Filters

A filter specification defines what conditions have to be met and what actions are taken when a condition is met.

Filter specification

A filter specification is usually written as for example:

{filter: rbl, org: bl.spamcop.net, action: delete}

where the filter clause specifies the name of the filter to apply, in this case “rbl”, a filter that checks whether the sending mail server’s IP is registered as spam source. The remaining clauses are parameters for the filter. The action clause is mandatory with all filters. In the example, the org clause, required by rbl filters, specifies which RBL service is to be queried.

Filter lists

Since a filter definition can easily occupy a whole line, it is more convenient to put each of them on its own line when specifying multuple filters for a folder. For this YAML’s block style is better suited to the task. So a list of filters would look like

folders:
    - INBOX
    -
        - {filter: header, part: subject, check: "has cana?dia?n\s+pha?rma?cy", action: delete}
        - {filter: header, part: from, check: "is-not .*@goodguy.org", action: delete}
        - {filter: header, part: subject, check: "is \[mail-list\].*", action: move-to mail-list}

But nothing prevents you from writing the above list in flow style, for example:

folders: [INBOX, [
        {filter: header, part: subject, check: "has cana?dia?n\s+pha?rma?cy", action: delete},
        {filter: header, part: from, check: "is-not .*@goodguy.org", action: delete},
        {filter: header, part: subject, check: "is \[mail-list\].*", action: move-to mail-list}]]

Nested filter lists

YAML provides a good deal of flexibility with data definitions. One particularly useful feature is anchors. To make use of these, filter lists can be nested.
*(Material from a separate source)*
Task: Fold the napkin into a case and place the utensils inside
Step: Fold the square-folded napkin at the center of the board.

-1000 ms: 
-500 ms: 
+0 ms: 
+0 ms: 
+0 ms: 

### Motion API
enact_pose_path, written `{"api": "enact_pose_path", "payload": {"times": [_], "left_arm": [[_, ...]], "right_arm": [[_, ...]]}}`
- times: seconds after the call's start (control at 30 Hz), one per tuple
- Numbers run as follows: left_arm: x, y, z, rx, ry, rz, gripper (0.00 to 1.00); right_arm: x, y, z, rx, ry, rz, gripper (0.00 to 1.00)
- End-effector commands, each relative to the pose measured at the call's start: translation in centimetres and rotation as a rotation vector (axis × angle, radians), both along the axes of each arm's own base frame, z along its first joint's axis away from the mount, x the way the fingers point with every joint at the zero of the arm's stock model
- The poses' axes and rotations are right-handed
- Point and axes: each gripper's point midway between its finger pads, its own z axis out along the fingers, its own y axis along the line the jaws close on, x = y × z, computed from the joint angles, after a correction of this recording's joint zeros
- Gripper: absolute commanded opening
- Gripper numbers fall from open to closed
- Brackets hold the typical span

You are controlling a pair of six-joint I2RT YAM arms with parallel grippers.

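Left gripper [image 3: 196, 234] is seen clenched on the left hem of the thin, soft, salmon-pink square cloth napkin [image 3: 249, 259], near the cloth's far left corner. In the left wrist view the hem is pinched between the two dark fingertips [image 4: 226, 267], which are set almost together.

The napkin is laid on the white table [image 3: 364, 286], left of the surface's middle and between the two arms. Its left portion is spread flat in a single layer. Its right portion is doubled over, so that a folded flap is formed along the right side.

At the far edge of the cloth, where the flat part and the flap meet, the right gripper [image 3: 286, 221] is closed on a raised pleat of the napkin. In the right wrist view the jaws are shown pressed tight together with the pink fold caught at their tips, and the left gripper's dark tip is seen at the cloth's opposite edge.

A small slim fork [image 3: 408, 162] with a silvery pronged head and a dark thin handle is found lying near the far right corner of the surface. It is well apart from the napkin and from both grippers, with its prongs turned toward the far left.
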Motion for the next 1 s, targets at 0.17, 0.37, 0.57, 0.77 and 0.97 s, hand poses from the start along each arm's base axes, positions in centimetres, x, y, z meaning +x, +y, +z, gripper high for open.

Together, easily switchable alternatives can be defined, for example:

my-alternatives-list:
    - &alternative1
        - {filter: header, part: subject, check: "has cana?dia?n\s+pha?rma?cy", action: delete}
        - {filter: header, part: from, check: "is-not .*@goodguy.org", action: delete}
        - {filter: header, part: subject, check: "is \[mail-list\].*", action: move-to mail-list}
    - &alternative2
        - {filter: header, part: subject, check: "has cana?dia?n\s+pha?rma?cy", action: move-to INBOX/Spam}
        - {filter: header, part: from, check: "is-not .*@goodguy.org", action: move-to INBOX/Spam}
        - {filter: header, part: subject, check: "is \[mail-list\].*", action: move-to INBOX/Spam}

accounts:
    Google Mail:
        address: imap.gmail.com
        username: john.doe@gmail.com
        password: _My_PaSswOrd_
        ssl: true
        folders:
            - [INBOX, *alternative1]

Thus the filter rules in the Google Mail account can be switched quickly from alternative1 to alternative2. The filter rule is seen by the program as a list of lists which, in itself, doesn’t make much sense. It’s only there to make use of YAML’s anchor feature. The possibilities are enless. Consider:

my-sub-alternatives:
    - &all-rules
        - &special-rule
            - {filter: header, part: subject, check: "has cana?dia?n\s+pha?rma?cy", action: delete}
        - &main-rules:
            - {filter: header, part: from, check: "is-not .*@goodguy.org", action: move-to INBOX/Spam}
            - {filter: header, part: subject, check: "is \[mail-list\].*", action: move-to INBOX/Spam}

You can switch between all-rules, main-rules and special-rule in an instant.

Action routines

Notice the repetition in the the previous examples’ action arguments. It would get worse if a list of actions should be run. Fortunately, YAML anchors provide the solution to this problem as well:

my-actions:
    - report-pyzor
    - report-badips
    - delete

my-rules:
    - {filter: header, part: from, check: "is-not .*@goodguy.org", action: *my-actions}
    - {filter: header, part: subject, check: "is \[mail-list\].*", action: *my-actions}

Action clause

The action clause, required by all filters, may be a single item or a list of items. Since it is the same for all filters, it is not mentioned in descriptions below. See Actions for a description of actions.

Built-in filters

The following filters are included in this packages. More filters can be added through extensions.

Filter: header

Arguments: part, check

The part argument specifies which header is to be examined. Common values are from (sender), to (recipient), subject, date (actually the time), but generally, anything occurring in the header section of a mail is possible.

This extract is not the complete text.